Tuesday, December 8, 2009

Hard Lessons in Life

Things have not been so great for me lately. I went to bed last night shocked and in tears and woke up to an extra dose of it. I think I have been naive and too trusting.. as usual. There aren't many people like me in the world. People who have faith in human kind and who try not to see the ugly in anyone but only the best. Once again it has bit me in the rear and I find myself struggling to understand what has happened to humanity. So instead of being so abstract I will give you the facts.

Fact: when I came to Lakenheath, I had already networked and made some friends over the web.

Fact: upon arrival, I met one of these people, let's just call her "B". Her children seemed quite nice and B introduced us to her friends and for the first time in a long time, I was visiting people's houses and making an attempt to have a social life.

Fact: B introduced us to someone, let's call "T" and T seemed overwhelmingly outgoing and fun. She seemed odd because she spoke of witch craft, the paranormal and sex like she was discussing her favorite movies, candy and songs. Without a blink of the eye, T could say things to shock the heck out of anyone.

Fact: Soon after getting to know B and T, we began to hang out in large groups with other friends.. D, C, and TH. T began to dislike B and began to pull away from the group.

Fact: Myself, my husband, T and her husband and daughter all were coming to know each other better because we are into the paranormal as well and we generally liked their family.

Fact: T begins to dislike B intensely and begins to dwell on it to the point where any time we were around T, she would talk about B to the point of calling her names and then would start putting pressure on me not to see B anymore or else I was being a "phoney"

Fact: T had given me an ultimatum.. choose B or T. When I said I wasn't going to choose, T flipped her switch on me and has begun to email me with the same type of animosity she has been harboring for B.

Fact: T thinks she is a witch and psychic and that she knows B and TH are doing bad things together because she has "seen it with her 6th sense and had a dream about it

Fact: I am now not speaking to anyone because it has all gotten too strange for me.


So there are the facts. As ludicrious as it sounds, there it is. I wanted to be friends with B, T, Th, D, and C but the negativity of T has put a sour spin on all of it. I liked her husband and her daughter immensely but I now see T as a liability and a loose cannon. It's a shame really, but I have learned my lesson.

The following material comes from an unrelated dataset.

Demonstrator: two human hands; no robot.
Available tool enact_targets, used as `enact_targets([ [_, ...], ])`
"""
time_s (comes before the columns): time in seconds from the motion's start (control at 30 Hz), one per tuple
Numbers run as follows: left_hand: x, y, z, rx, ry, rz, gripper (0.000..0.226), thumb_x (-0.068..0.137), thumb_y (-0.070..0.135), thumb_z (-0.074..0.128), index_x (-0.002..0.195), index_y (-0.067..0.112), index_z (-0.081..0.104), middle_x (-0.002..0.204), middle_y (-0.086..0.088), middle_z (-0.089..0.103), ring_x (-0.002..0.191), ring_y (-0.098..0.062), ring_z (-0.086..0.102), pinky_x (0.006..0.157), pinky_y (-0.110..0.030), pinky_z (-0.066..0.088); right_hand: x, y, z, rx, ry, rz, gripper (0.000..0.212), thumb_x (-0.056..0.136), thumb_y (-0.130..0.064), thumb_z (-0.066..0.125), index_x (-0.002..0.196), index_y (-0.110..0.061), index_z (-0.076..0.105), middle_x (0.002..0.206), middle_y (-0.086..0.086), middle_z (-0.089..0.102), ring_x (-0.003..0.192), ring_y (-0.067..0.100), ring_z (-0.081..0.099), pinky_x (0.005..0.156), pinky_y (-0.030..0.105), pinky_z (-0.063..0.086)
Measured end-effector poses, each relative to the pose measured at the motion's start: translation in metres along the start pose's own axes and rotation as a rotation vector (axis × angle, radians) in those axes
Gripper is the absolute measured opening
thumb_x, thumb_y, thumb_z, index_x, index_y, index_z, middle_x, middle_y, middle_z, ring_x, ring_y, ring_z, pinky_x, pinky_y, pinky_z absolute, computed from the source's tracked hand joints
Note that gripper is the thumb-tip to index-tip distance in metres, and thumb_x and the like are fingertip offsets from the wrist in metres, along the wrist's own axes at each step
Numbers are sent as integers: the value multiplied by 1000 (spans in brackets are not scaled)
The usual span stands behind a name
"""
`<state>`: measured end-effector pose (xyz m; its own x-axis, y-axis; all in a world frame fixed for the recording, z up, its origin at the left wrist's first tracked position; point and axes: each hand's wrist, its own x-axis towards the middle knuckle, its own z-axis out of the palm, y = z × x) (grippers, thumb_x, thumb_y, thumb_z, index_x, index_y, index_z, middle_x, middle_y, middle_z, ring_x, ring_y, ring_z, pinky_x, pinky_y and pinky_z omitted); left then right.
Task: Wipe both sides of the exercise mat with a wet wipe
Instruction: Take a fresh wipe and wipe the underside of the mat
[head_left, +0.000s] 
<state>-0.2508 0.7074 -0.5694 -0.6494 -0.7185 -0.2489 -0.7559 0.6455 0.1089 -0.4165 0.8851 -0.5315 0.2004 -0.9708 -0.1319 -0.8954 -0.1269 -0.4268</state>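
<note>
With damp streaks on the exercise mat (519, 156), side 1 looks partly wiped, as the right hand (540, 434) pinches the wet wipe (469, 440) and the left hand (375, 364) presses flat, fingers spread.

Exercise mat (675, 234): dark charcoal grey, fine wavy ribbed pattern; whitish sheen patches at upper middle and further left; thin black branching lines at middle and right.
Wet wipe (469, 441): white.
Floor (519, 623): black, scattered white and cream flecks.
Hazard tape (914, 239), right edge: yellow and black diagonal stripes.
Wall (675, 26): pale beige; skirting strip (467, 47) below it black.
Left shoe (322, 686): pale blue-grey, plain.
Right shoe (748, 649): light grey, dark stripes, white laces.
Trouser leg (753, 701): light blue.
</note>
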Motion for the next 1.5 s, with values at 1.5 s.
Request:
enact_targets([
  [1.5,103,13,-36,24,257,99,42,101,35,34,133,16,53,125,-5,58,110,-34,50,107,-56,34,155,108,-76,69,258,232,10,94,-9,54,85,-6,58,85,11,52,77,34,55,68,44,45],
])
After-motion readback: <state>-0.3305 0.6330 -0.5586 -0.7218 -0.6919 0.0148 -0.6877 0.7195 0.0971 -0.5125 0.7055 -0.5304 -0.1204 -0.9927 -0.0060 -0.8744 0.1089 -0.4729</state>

My thoughts on humanity these days are pretty warped and I realize that if I need to trust someone, it better just be myself because trusting other people is a gamble in which I will most likely lose. Warped? Yes. Wrong? No.

To top off this drama, I found out last night that one of my old friends from the Italy era had something bad happen to her. I became this woman's friend from a game site.. www.pogo.com. We played a game called word riot every single day for months on end. We talked on voice chat along with other players and eventually became really close. I helped her set up her myspace account. I looked at her pictures of her daughter's prom. I saw her kids' school photos. We became such good friends that Bill and I were going to try to get stationed near her. Sadly, I stopped talking to her because I felt that she was in the wrong for talking to so many of the men in the chatroom even though her husband asked her not to. I was frustrated with her because she would flirt online with these men, and I had grown to care for her and her family.

It turns out that a year after we stopped talking, she asked her husband for a divorce and his response was to strangle her and then tie her body up and put cinder blocks on it and throw her in a river.

I don't for a second think I could have saved her from that, but maybe if I had been a better friend, she would have had someone to talk to when her husband began to get more and more angry with her. Maybe I could have been able to help her get away from her husband. Maybe we could have got orders there if we had persued it and I could have been a better pillar of friendship to her and maybe there could have been something I could have said and done to help her.

But then again, with my track record.. most likely not. But I can't help but wonder.

Similarly to what is my current drama.. B and T... I think it wrong to not be friends with someone because they do things you don't approve of in their personal lives. Who are we to judge? B has never done anything cruel to me and most of what T has against B stems from her "Psychic" abilities. Everything she claims to have "seen" no one else has seen. She claims to want to be my friend but the moment I say "can we please stop talking about B and just be friends without having to talk about that every 5 seconds?" she flips out on me. I feel like she tried to make me her puppet and when I wouldn't let her, she has now turned on me. At the very least, T is very unstable.

I have lost friends because of falling outs. I have lost friends to them moving away. I have lost friends because people have chosen to take them off this earth too soon. And I have lost friends because I was too judgemental. I am afraid to make friends with anyone now because I always wonder what secret craziness they are hiding under the surface that is going to come out and "bite me in the rear" eventually.

I think I'm jaded on humanity.

Fact:I won't be going out of my way to open up to anyone again. This blog is sufficient for me.